D’ailleurs, ajoute Kohler, toutes ces plaintes contre l’absence de transfert de technologies viennent des seuls industriels, dont on sait qu’on ne peut compter sur eux, qu’ils sont insatiables: « I don’t hear that from the government. I only hear it from industry. » (Ce qui amène aussitôt des protestations furieuses, notamment d’une source britannique du MoD : « The British government has two main issues over JSF production: work share and technology transfer. They may not be aired in the media — the British prefer diplomacy and bilateral talks — but behind closed doors, the concerns are real and strongly voiced. »)
Le reste de ce texte est à l’avenant, absolument aussi complètement détaché de la réalité, avec des arguments aussi complètement centrés sur les seuls intérêts d’un Amérique rêvée et faith-based qu’on puisse imaginer. Ainsi le JSF est-il présenté comme un avion de combat que les USA ont la magnanimité de vouloir bien vendre à quelques pays-Zoulou de la périphérie, lesquels n’auront donc besoin que du manuel d’emploi (en anglo-américain, pas en zoulou). Il s’agit donc d’un achat, comme on dit, sur étagère, et nullement d’une coopération, d’un partage de quoi que ce soi, — des connaissances, des technologies, etc.: « Kohler said the program is designed to let partner countries benefit by buying an advanced fighter jet, not by adding new technology to local firms’ product lines.

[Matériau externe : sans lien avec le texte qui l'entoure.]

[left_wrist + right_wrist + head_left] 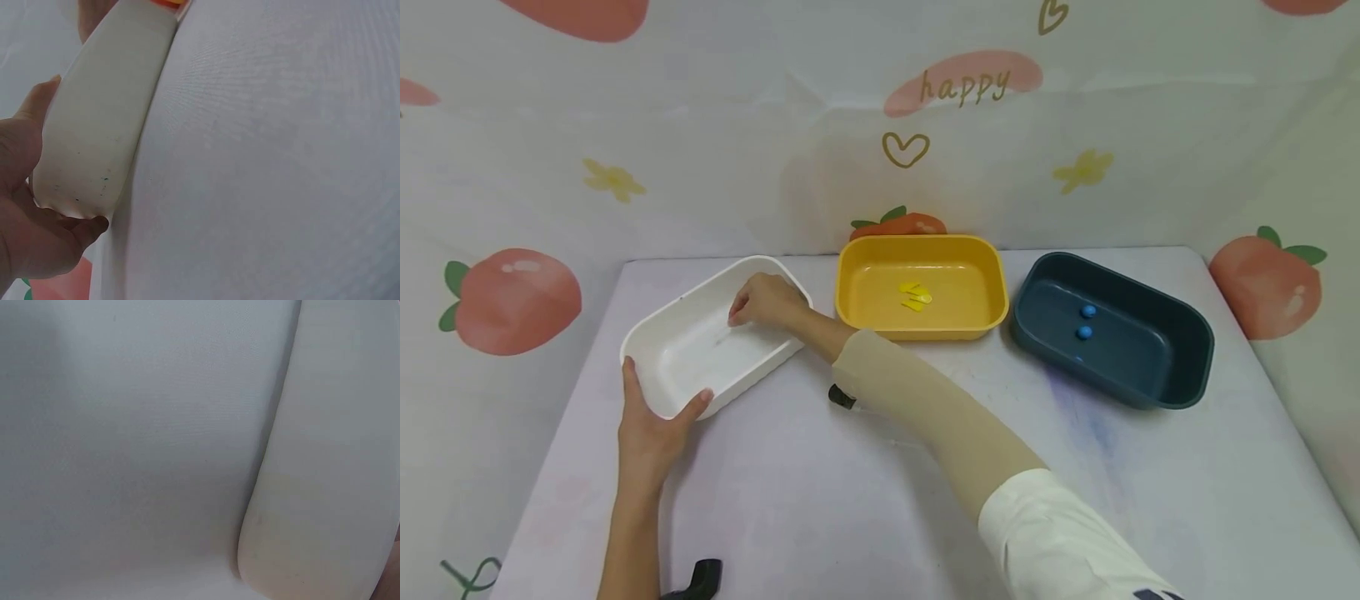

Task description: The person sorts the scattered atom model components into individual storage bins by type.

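Note:
My left hand grips the near end of a white tray, thumb and fingers spread around its corner. In the left wrist view, that left hand holds the tray's outer wall. Reaching across, my right hand is over the inside of the white tray, fingers curled and fingertips drawn together close above its floor. A faint whitish streak shows just below those fingertips; I cannot tell whether they pinch something. The right wrist view shows mostly the tray's outer wall, with the right hand's fingers out of sight.
A yellow tray with several small yellow pieces stands at the back middle. To its right is a dark blue tray holding small blue balls. A black object lies partly under the right forearm. Printed cloth hangs behind the table.

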`<state>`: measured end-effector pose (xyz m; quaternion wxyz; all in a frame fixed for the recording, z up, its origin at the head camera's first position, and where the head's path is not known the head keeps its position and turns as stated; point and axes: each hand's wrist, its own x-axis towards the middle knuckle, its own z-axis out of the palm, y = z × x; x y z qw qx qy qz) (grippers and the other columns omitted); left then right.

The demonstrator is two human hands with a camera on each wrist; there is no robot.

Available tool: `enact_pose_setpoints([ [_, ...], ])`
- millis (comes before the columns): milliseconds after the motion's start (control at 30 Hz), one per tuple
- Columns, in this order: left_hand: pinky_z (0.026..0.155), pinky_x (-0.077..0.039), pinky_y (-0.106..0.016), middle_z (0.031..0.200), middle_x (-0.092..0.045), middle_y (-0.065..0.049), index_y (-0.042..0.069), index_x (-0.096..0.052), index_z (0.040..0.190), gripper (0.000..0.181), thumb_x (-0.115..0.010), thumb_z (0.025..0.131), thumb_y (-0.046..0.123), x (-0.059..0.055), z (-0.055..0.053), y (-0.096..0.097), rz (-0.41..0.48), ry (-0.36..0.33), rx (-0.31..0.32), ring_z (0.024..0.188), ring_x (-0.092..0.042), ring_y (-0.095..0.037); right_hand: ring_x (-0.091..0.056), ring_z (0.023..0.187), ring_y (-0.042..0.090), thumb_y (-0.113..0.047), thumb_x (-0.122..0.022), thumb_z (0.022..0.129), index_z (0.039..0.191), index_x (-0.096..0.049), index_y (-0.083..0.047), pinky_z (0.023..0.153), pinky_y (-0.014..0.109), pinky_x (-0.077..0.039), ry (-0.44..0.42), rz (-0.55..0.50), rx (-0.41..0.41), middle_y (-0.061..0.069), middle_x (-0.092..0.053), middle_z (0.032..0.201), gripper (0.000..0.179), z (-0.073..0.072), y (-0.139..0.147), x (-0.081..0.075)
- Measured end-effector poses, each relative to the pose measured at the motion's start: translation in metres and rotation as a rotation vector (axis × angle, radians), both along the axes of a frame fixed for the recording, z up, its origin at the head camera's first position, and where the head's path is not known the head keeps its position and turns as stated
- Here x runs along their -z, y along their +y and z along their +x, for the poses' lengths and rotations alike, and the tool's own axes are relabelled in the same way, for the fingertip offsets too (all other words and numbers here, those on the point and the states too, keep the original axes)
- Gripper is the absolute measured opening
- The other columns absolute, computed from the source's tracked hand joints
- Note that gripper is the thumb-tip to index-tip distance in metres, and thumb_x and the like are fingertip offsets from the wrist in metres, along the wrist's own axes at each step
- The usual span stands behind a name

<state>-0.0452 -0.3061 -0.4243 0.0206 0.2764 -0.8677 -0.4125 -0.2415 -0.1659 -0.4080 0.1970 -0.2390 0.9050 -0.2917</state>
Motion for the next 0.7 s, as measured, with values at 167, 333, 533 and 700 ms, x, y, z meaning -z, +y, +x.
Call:
enact_pose_setpoints([
  [167,0.117,-0.015,-0.060,0.165,-0.004,-0.018,0.024,0.015,0.158,0.117,-0.075,0.086,0.043,-0.0001,-0.0016,-0.0010,-0.009,-0.028,0.003,0.149,-0.011,-0.042,-0.057,0.080,-0.001,-0.038,-0.079,0.084,0.089,-0.081,-0.034,0.067,0.016,-0.042,0.011,0.049,0.023,-0.021,-0.070,0.090,0.007,0.0010,-0.0019,0.0027],
  [333,0.117,-0.014,-0.060,0.165,-0.004,-0.018,0.022,0.016,0.158,0.117,-0.075,0.087,0.042,0.0018,-0.0018,-0.0022,-0.008,-0.028,0.005,0.149,-0.011,-0.042,-0.058,0.082,-0.001,-0.039,-0.078,0.083,0.087,-0.081,-0.038,0.065,0.019,-0.043,0.009,0.102,0.055,-0.021,-0.071,0.096,0.005,0.0012,-0.0061,0.0048],
  [533,0.117,-0.014,-0.059,0.165,-0.004,-0.019,0.023,0.016,0.158,0.116,-0.075,0.087,0.040,0.0027,-0.0025,-0.0019,-0.001,-0.021,0.003,0.149,-0.011,-0.042,-0.059,0.088,0.001,-0.039,-0.080,0.081,0.085,-0.080,-0.038,0.067,0.021,-0.044,-0.004,0.110,0.083,-0.021,-0.071,0.101,0.004,0.0003,-0.0087,0.0060],
  [700,0.117,-0.014,-0.059,0.165,-0.004,-0.017,0.025,0.016,0.158,0.116,-0.075,0.087,0.039,0.0020,-0.0024,-0.0009,0.012,-0.013,0.000,0.149,-0.011,-0.042,-0.058,0.086,0.000,-0.038,-0.077,0.084,0.087,-0.081,-0.037,0.067,0.021,-0.043,0.005,0.097,0.072,-0.020,-0.072,0.102,0.005,0.0000,-0.0069,0.0048],
])
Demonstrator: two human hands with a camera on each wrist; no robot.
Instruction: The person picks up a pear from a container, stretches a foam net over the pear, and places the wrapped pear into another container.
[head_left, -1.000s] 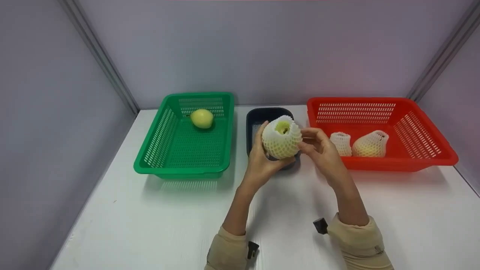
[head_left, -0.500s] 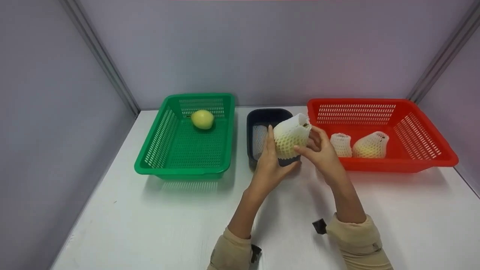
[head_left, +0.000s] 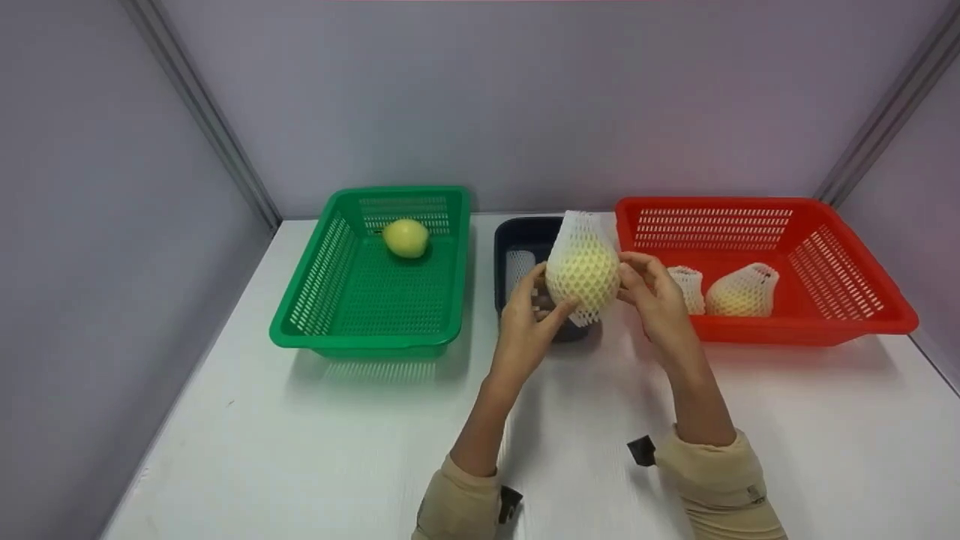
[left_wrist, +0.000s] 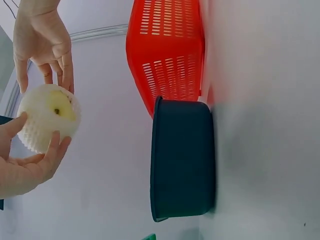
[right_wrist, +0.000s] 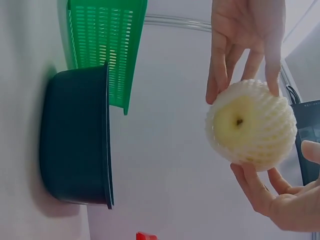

» “This is a plane that’s been integrated as no plane ever has before,” he said. “It’s a key node in network-centric warfare. It absorbs information. The pilot could be doing his mission and the plane is doing other missions.” »
La preuve de cette conception même est que Kohler annonce que le JSF pour les non-US sera le même que celui pour les Américains. C’est dire si les non-US n’auront rien à dire qu’à suivre les ordres américains, avec peut-être l’autorisation de dévisser tel boulon numéroté selon les normes de l’USAF (NDLR : il nous semble qu’il n’y a pas de boulon sur le JSF, — remarque inadéquate).
Post-Scriptum : les industriels US commencent à s’inquiéter de cette propension extraordinaire du DoD à tout restreindre, tout classer secret, tout classer off limit, y compris les cieux où évoluera le JSF. (Parole plein de bon sens de Joel Johnson, vice president de Aerospace Industries Association, qui représente les firmes US: « The problem is that we are controlling too much and not focusing our attention on the things we ought to be controlling. »)
Le JSF, messeigneurs les commentateurs des “valeurs communes” et évidemment transatlantiques, est exactement conforme à ce que l’on attendait.